• [Problem]:
Word for word, write out all of the entries that follow.

Data entries:
((

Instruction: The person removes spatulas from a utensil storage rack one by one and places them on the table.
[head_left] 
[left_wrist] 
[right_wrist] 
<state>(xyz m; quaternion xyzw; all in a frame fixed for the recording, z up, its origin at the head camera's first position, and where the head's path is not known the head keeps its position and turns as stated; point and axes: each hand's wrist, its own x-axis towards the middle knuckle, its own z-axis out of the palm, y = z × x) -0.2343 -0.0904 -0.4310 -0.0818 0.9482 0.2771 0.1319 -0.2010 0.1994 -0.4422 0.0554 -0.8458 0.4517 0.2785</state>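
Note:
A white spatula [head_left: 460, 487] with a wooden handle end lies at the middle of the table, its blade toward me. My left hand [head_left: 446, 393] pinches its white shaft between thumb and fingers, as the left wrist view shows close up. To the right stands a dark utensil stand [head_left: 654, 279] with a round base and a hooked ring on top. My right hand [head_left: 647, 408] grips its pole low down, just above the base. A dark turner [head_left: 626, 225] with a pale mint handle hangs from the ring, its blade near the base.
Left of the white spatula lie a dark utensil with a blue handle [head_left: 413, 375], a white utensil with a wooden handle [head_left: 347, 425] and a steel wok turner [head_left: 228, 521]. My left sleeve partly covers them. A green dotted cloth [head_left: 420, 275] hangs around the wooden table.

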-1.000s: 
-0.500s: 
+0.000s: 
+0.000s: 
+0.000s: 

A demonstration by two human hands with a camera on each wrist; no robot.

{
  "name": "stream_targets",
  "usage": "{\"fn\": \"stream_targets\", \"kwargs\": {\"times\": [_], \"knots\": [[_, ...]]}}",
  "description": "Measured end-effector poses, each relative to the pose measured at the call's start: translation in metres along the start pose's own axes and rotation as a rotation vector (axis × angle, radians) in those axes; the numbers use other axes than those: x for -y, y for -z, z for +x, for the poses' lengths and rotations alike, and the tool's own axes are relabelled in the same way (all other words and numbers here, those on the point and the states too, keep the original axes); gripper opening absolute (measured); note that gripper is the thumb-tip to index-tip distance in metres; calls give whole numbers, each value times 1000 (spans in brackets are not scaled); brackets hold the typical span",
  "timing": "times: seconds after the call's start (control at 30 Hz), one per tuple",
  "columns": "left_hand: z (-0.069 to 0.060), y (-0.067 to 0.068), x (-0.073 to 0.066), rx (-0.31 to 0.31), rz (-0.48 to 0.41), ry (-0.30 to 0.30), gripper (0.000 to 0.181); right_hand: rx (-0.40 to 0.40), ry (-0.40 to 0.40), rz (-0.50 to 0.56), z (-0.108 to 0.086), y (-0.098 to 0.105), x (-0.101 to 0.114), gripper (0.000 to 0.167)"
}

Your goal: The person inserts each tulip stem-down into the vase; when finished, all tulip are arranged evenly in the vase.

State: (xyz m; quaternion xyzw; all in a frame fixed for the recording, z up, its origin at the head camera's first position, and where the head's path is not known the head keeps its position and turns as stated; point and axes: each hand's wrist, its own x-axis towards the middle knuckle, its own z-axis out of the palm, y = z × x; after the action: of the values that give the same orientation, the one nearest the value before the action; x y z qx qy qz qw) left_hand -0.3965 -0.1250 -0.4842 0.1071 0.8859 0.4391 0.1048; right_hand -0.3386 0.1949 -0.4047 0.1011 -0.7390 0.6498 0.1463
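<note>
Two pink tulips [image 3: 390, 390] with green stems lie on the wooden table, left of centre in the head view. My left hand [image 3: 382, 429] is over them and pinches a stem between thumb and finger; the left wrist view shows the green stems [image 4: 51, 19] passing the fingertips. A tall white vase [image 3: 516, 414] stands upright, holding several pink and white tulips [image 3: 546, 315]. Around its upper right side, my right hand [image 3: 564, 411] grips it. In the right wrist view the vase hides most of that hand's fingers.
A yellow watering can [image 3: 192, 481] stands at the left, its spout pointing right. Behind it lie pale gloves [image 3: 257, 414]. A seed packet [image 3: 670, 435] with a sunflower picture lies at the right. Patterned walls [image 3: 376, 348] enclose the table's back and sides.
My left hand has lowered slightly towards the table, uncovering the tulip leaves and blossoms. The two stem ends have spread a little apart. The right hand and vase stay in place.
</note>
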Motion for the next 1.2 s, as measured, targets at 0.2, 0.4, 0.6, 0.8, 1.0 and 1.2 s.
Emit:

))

• [Finished task]:
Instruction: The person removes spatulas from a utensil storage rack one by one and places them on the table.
[head_left] 
[left_wrist] 
[right_wrist] 
<state>(xyz m; quaternion xyzw; all in a frame fixed for the recording, z up, its origin at the head camera's first position, and where the head's path is not known the head keeps its position and turns as stated; point and axes: each hand's wrist, its own x-axis towards the middle knuckle, its own z-axis out of the palm, y = z × x) -0.2343 -0.0904 -0.4310 -0.0818 0.9482 0.2771 0.1319 -0.2010 0.1994 -0.4422 0.0554 -0.8458 0.4517 0.2785</state>
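Note:
A white spatula [head_left: 460, 487] with a wooden handle end lies at the middle of the table, its blade toward me. My left hand [head_left: 446, 393] pinches its white shaft between thumb and fingers, as the left wrist view shows close up. To the right stands a dark utensil stand [head_left: 654, 279] with a round base and a hooked ring on top. My right hand [head_left: 647, 408] grips its pole low down, just above the base. A dark turner [head_left: 626, 225] with a pale mint handle hangs from the ring, its blade near the base.
Left of the white spatula lie a dark utensil with a blue handle [head_left: 413, 375], a white utensil with a wooden handle [head_left: 347, 425] and a steel wok turner [head_left: 228, 521]. My left sleeve partly covers them. A green dotted cloth [head_left: 420, 275] hangs around the wooden table.
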
-1.000s: 
-0.500s: 
+0.000s: 
+0.000s: 
+0.000s: 

A demonstration by two human hands with a camera on each wrist; no robot.

{
  "name": "stream_targets",
  "usage": "{\"fn\": \"stream_targets\", \"kwargs\": {\"times\": [_], \"knots\": [[_, ...]]}}",
  "description": "Measured end-effector poses, each relative to the pose measured at the call's start: translation in metres along the start pose's own axes and rotation as a rotation vector (axis × angle, radians) in those axes; the numbers use other axes than those: x for -y, y for -z, z for +x, for the poses' lengths and rotations alike, and the tool's own axes are relabelled in the same way (all other words and numbers here, those on the point and the states too, keep the original axes); gripper opening absolute (measured); note that gripper is the thumb-tip to index-tip distance in metres; calls give whole numbers, each value times 1000 (spans in brackets are not scaled); brackets hold the typical span",
  "timing": "times: seconds after the call's start (control at 30 Hz), one per tuple",
  "columns": "left_hand: z (-0.069 to 0.060), y (-0.067 to 0.068), x (-0.073 to 0.066), rx (-0.31 to 0.31), rz (-0.48 to 0.41), ry (-0.30 to 0.30), gripper (0.000 to 0.181); right_hand: rx (-0.40 to 0.40), ry (-0.40 to 0.40), rz (-0.50 to 0.56), z (-0.108 to 0.086), y (-0.098 to 0.105), x (-0.101 to 0.114), gripper (0.000 to 0.167)"
}

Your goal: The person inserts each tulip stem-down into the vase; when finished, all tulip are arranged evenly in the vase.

State: (xyz m; quaternion xyzw; all in a frame fixed for the recording, z up, its origin at the head camera's first position, and where the head's path is not known the head keeps its position and turns as stated; point and axes: each hand's wrist, its own x-axis towards the middle knuckle, its own z-axis out of the palm, y = z × x; after the action: of the values that give the same orientation, the one nearest the value before the action; x y z qx qy qz qw) left_hand -0.3965 -0.1250 -0.4842 0.1071 0.8859 0.4391 0.1048; right_hand -0.3386 0.1949 -0.4047 0.1011 -0.7390 0.6498 0.1463
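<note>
Two pink tulips [image 3: 390, 390] with green stems lie on the wooden table, left of centre in the head view. My left hand [image 3: 382, 429] is over them and pinches a stem between thumb and finger; the left wrist view shows the green stems [image 4: 51, 19] passing the fingertips. A tall white vase [image 3: 516, 414] stands upright, holding several pink and white tulips [image 3: 546, 315]. Around its upper right side, my right hand [image 3: 564, 411] grips it. In the right wrist view the vase hides most of that hand's fingers.
A yellow watering can [image 3: 192, 481] stands at the left, its spout pointing right. Behind it lie pale gloves [image 3: 257, 414]. A seed packet [image 3: 670, 435] with a sunflower picture lies at the right. Patterned walls [image 3: 376, 348] enclose the table's back and sides.
My left hand has lowered slightly towards the table, uncovering the tulip leaves and blossoms. The two stem ends have spread a little apart. The right hand and vase stay in place.
</note>
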Motion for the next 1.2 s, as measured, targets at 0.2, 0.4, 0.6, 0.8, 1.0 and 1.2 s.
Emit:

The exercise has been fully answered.